> _WHAT YOU SHOULD DO_:
What you return should match the listing exactly, minus its images.
......
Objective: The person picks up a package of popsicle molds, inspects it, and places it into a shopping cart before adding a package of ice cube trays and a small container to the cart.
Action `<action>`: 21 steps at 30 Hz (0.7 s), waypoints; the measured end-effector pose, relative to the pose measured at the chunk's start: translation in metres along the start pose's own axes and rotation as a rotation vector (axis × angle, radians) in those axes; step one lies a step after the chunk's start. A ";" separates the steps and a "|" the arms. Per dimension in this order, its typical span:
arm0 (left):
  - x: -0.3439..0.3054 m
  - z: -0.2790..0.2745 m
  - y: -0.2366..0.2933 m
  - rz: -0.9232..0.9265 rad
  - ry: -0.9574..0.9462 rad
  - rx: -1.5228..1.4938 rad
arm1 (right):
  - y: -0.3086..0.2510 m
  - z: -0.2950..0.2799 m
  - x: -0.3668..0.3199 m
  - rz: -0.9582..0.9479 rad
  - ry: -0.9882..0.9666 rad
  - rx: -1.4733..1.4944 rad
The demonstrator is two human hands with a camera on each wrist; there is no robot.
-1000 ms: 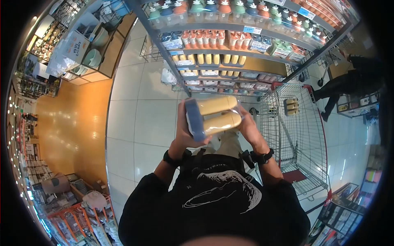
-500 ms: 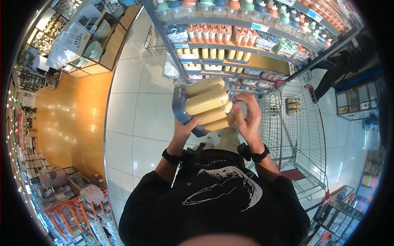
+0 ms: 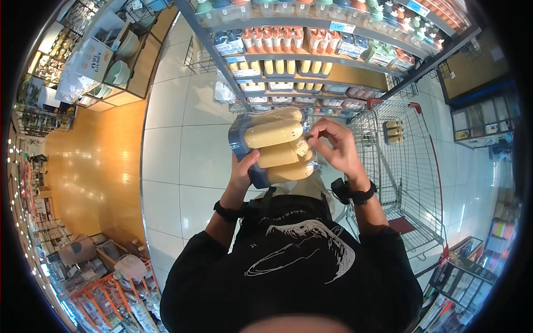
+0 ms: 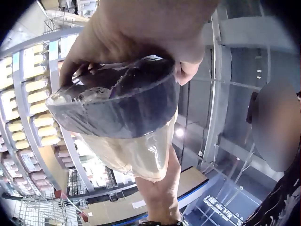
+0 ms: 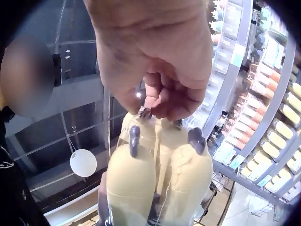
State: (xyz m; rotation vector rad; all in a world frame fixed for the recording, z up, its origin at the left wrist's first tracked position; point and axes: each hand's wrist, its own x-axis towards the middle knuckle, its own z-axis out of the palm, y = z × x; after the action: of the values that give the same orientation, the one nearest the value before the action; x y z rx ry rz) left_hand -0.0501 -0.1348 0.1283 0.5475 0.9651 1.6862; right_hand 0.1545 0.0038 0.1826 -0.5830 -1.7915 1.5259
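Note:
A clear-wrapped pack of yellow bottles (image 3: 272, 135) in a dark blue tray (image 3: 239, 141) is tilted in front of my chest, its bottle tops pointing right. My left hand (image 3: 242, 168) grips the tray end, thumb over the near side. Seen from the left wrist, that hand (image 4: 141, 35) spans the dark tray's underside. My right hand (image 3: 337, 145) pinches at the bottle-top end with thumb and fingers. In the right wrist view its fingertips close on a small dark piece (image 5: 144, 113) at the top, and grey spouts (image 5: 134, 141) stick out of the nearer bottles.
A shelf rack (image 3: 333, 66) with rows of bottles and colourful containers stands ahead. At right is a wire shopping cart (image 3: 397, 194) with another yellow bottle pack (image 3: 394, 132) in it. Bowls (image 3: 117, 72) sit on a display at far left. An orange rack (image 3: 105, 297) stands at lower left.
The pack has turned so that its several bottles face me, and then shifted slightly left. My right hand has gone from holding its side to pinching at the bottle tops.

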 end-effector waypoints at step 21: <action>0.001 -0.004 -0.004 0.044 0.032 -0.008 | -0.005 0.010 -0.011 -0.001 0.091 -0.308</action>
State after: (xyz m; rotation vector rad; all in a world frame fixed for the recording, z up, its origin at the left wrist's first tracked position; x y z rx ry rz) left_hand -0.0512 -0.1352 0.1225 0.5410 0.9751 1.7423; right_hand 0.1548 -0.0115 0.1840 -0.7854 -1.9684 1.2091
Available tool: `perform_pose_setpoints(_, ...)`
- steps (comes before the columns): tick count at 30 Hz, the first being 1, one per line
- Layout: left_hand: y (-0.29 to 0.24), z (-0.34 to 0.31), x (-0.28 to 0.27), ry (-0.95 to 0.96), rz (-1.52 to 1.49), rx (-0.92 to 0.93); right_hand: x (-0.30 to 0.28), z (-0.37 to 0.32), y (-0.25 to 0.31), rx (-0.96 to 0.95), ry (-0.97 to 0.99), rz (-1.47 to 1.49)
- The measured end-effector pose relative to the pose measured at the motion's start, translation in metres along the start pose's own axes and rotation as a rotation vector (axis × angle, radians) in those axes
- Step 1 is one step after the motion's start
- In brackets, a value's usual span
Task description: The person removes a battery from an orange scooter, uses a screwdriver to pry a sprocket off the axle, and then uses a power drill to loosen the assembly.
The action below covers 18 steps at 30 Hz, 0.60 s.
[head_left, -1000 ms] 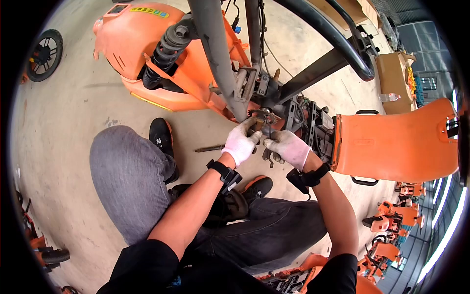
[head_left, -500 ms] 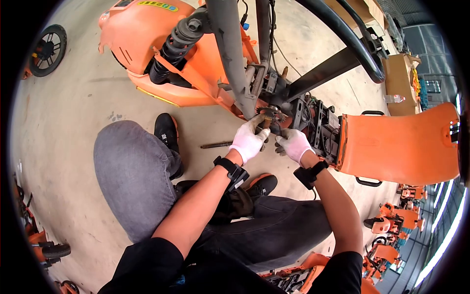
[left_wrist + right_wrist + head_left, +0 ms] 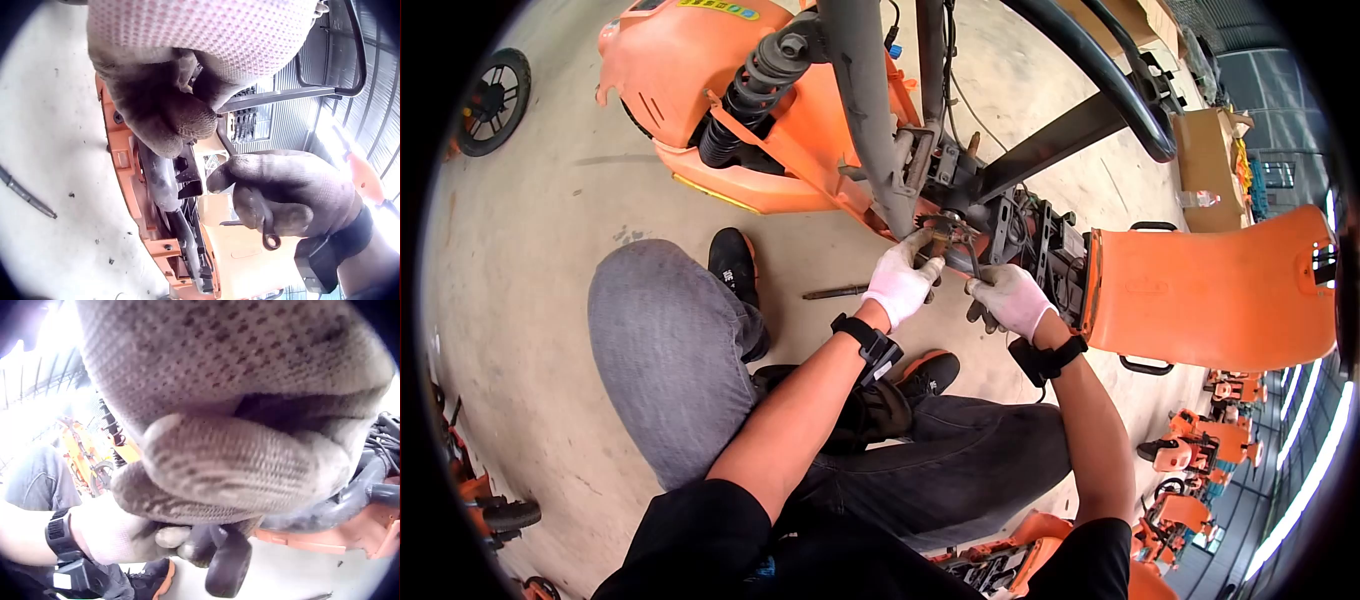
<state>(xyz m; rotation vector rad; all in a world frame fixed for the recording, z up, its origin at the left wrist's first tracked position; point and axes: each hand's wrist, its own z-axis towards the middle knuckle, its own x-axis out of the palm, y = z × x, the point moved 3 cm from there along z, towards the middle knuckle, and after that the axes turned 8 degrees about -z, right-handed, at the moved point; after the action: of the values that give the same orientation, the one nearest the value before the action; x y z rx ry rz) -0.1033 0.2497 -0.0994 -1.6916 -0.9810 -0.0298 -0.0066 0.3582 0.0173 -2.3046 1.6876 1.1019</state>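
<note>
In the head view my right hand [image 3: 1010, 297], in a white glove, grips a dark ring spanner [image 3: 271, 240]. One ring end sticks out below its curled fingers in the left wrist view, and the shank points up toward the left hand. My gloved left hand [image 3: 903, 283] pinches a brownish metal piece [image 3: 940, 246] with thumb and forefinger, just below a toothed sprocket [image 3: 941, 222]. This sprocket sits at the foot of a grey frame tube [image 3: 862, 120] on an orange vehicle. In the left wrist view the left fingertips hide most of what they hold.
A dark rod [image 3: 835, 292] lies on the floor left of the hands. The orange body shell [image 3: 685, 75] and black shock absorber [image 3: 750, 100] are at upper left; a wide orange panel [image 3: 1200, 295] extends right. Cardboard boxes [image 3: 1208, 160] stand behind. Several orange vehicles line the right side.
My right hand has shifted right and apart from the left hand, and the spanner shank now slants up between them. The left hand stays by the sprocket. The head view has shifted slightly.
</note>
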Motion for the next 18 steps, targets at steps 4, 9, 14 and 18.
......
> _RESPONSE TO THIS TASK_:
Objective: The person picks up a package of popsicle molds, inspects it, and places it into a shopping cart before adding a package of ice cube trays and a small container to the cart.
Action `<action>`: 21 steps at 30 Hz (0.7 s), waypoints; the measured end-effector pose, relative to the pose measured at the chunk's start: translation in metres along the start pose's own axes and rotation as a rotation vector (axis × angle, radians) in those axes; step one lies a step after the chunk's start. A ";" separates the steps and a "|" the arms. Per dimension in this order, its typical span:
arm0 (left):
  - x: -0.3439..0.3054 m
  - z: -0.2790..0.2745 m
  - y: -0.2366..0.2933 m
  - rz: -0.9232..0.9265 rad
  - ry: -0.9574..0.9462 rad
  - rx: -1.5228..1.4938 rad
arm1 (right):
  - y: -0.3086..0.2510 m
  - z: -0.2950..0.2799 m
  - x: -0.3668..0.3199 m
  - rz: -0.9582..0.9479 rad
  - ry: -0.9882..0.9666 rad
  - rx: -1.4733..1.4944 rad
The demonstrator is two human hands with a camera on each wrist; there is no robot.
-1000 ms: 
-500 ms: 
+0 ms: 
+0 ms: 
+0 ms: 
State: (xyz m; rotation vector rad; all in a world frame fixed for the recording, z up, its origin at the left wrist's first tracked position; point and axes: each hand's wrist, its own x-axis towards the middle knuckle, its own z-axis out of the palm, y = z × x; after the action: of the values that give the same orientation, the one nearest the value before the action; x y z rx ry rz) left_hand -0.0501 -0.1348 0.1283 0.5475 0.9651 1.6862; right_hand 0.1545 0.0038 0.1826 -0.5830 -1.7915 1.5259
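Note:
A clear-wrapped pack of yellow bottles (image 3: 272, 135) in a dark blue tray (image 3: 239, 141) is tilted in front of my chest, its bottle tops pointing right. My left hand (image 3: 242, 168) grips the tray end, thumb over the near side. Seen from the left wrist, that hand (image 4: 141, 35) spans the dark tray's underside. My right hand (image 3: 337, 145) pinches at the bottle-top end with thumb and fingers. In the right wrist view its fingertips close on a small dark piece (image 5: 144, 113) at the top, and grey spouts (image 5: 134, 141) stick out of the nearer bottles.
A shelf rack (image 3: 333, 66) with rows of bottles and colourful containers stands ahead. At right is a wire shopping cart (image 3: 397, 194) with another yellow bottle pack (image 3: 394, 132) in it. Bowls (image 3: 117, 72) sit on a display at far left. An orange rack (image 3: 105, 297) stands at lower left.
The pack has turned so that its several bottles face me, and then shifted slightly left. My right hand has gone from holding its side to pinching at the bottle tops.
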
 end-effector waypoints at step 21: <action>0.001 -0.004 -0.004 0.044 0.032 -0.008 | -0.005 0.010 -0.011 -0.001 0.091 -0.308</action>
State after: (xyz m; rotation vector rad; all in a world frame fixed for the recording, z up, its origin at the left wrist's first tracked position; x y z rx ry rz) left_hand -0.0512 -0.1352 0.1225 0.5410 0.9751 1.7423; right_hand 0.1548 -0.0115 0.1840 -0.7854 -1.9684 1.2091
Available tool: `perform_pose_setpoints(_, ...)`
- steps (comes before the columns): tick count at 30 Hz, the first being 1, one per line
- Layout: left_hand: y (-0.29 to 0.24), z (-0.34 to 0.31), x (-0.28 to 0.27), ry (-0.95 to 0.96), rz (-1.52 to 1.49), rx (-0.92 to 0.93); right_hand: x (-0.30 to 0.28), z (-0.37 to 0.32), y (-0.25 to 0.31), rx (-0.96 to 0.95), ry (-0.97 to 0.99), rz (-1.47 to 1.49)
- The measured end-effector pose relative to the pose measured at the motion's start, translation in metres along the start pose's own axes and rotation as a rotation vector (axis × angle, radians) in those axes
- Step 1 is one step after the motion's start
- In brackets, a value's usual span
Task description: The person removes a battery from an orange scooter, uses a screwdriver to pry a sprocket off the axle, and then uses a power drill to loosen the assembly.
The action below covers 18 steps at 30 Hz, 0.60 s.
[head_left, -1000 ms] 
[head_left, -500 ms] 
[left_wrist + right_wrist + head_left, +0 ms] 
<state>(xyz m; rotation vector rad; all in a world frame fixed for the recording, z up, its origin at the left wrist's first tracked position; point and axes: each hand's wrist, its own z-axis towards the middle knuckle, its own x-axis out of the palm, y = z × x, the point moved 3 cm from there along z, towards the middle knuckle, and after that the axes turned 8 degrees about -z, right-handed, at the moved point; after the action: of the values that give the same orientation, the one nearest the value before the action; x y z rx ry rz) -0.1033 0.2497 -0.0994 -1.6916 -0.9810 -0.0298 -0.0066 0.3582 0.0173 -2.3046 1.6876 1.1019</state>
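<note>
In the head view my right hand [image 3: 1010, 297], in a white glove, grips a dark ring spanner [image 3: 271, 240]. One ring end sticks out below its curled fingers in the left wrist view, and the shank points up toward the left hand. My gloved left hand [image 3: 903, 283] pinches a brownish metal piece [image 3: 940, 246] with thumb and forefinger, just below a toothed sprocket [image 3: 941, 222]. This sprocket sits at the foot of a grey frame tube [image 3: 862, 120] on an orange vehicle. In the left wrist view the left fingertips hide most of what they hold.
A dark rod [image 3: 835, 292] lies on the floor left of the hands. The orange body shell [image 3: 685, 75] and black shock absorber [image 3: 750, 100] are at upper left; a wide orange panel [image 3: 1200, 295] extends right. Cardboard boxes [image 3: 1208, 160] stand behind. Several orange vehicles line the right side.
My right hand has shifted right and apart from the left hand, and the spanner shank now slants up between them. The left hand stays by the sprocket. The head view has shifted slightly.
</note>
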Motion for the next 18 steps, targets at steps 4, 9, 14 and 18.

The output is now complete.